Data block START

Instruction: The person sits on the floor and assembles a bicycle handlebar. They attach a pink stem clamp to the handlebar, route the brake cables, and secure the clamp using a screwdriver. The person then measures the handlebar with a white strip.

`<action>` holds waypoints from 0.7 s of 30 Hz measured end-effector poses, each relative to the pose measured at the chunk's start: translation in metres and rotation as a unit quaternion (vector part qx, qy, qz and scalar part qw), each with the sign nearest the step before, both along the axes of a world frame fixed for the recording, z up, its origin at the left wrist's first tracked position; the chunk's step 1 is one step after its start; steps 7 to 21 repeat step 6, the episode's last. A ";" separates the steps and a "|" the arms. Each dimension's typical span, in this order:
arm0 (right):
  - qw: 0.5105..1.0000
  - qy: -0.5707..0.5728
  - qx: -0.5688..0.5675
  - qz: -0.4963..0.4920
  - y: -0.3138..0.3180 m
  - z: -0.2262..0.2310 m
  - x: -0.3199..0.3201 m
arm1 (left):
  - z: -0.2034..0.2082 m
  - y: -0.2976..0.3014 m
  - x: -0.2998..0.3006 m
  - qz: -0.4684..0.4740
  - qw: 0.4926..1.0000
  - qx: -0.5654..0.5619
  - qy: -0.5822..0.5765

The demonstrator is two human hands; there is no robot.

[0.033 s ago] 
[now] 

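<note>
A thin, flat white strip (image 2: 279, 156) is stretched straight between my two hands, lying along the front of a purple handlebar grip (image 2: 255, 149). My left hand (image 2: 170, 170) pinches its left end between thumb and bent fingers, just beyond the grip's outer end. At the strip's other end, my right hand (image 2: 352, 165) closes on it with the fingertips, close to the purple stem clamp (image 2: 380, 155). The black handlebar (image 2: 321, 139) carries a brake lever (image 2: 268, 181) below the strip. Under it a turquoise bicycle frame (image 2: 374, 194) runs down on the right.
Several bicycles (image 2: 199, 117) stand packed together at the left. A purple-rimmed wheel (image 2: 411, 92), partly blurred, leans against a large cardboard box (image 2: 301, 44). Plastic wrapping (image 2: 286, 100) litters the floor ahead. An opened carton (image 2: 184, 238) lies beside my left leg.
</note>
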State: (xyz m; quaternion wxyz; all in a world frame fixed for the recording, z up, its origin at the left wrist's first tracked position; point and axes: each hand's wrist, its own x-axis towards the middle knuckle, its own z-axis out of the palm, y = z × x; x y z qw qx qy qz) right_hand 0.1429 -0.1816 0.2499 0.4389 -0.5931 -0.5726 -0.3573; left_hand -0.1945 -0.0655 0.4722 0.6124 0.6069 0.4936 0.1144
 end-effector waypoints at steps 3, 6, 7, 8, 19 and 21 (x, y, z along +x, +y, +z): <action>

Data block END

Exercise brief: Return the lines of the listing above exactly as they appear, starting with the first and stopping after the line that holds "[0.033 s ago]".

Response for this exercise:
Instruction: The person sits on the floor and assembles a bicycle handlebar. They attach a pink stem clamp to the handlebar, route the brake cables, and secure the clamp using a screwdriver. The person then measures the handlebar with a white strip.

`<action>` holds waypoints from 0.7 s of 30 Hz measured end-effector poses, each relative to the pose measured at the chunk's start: translation in metres and rotation as a unit quaternion (vector part qx, qy, qz and scalar part qw), each with the sign nearest the step before, both along the axes of a world frame fixed for the recording, z up, its origin at the left wrist's first tracked position; the chunk's step 1 is one step after its start; steps 7 to 21 repeat step 6, the episode's last. A ";" separates the steps and a "|" the arms. Each dimension's typical span, in this order:
arm0 (right):
  - qw: 0.5105..1.0000
  - qy: -0.5707..0.5728
  - qx: -0.5688..0.5675
  - qz: -0.4963..0.4920
  - y: -0.3138..0.3180 m
  - z: -0.2262..0.2310 m
  - x: -0.3199..0.3201 m
arm1 (left):
  - z: -0.2034..0.2082 m
  - y: -0.2976..0.3014 m
  - x: -0.2998..0.3006 m
  - qz: -0.4684..0.4740
  - qw: 0.4926..1.0000
  - qx: -0.5654..0.5619
  - qy: -0.5822..0.5765

The demonstrator is two human hands; there is no robot.

[0.033 s ago] 

The answer to this exercise is complete.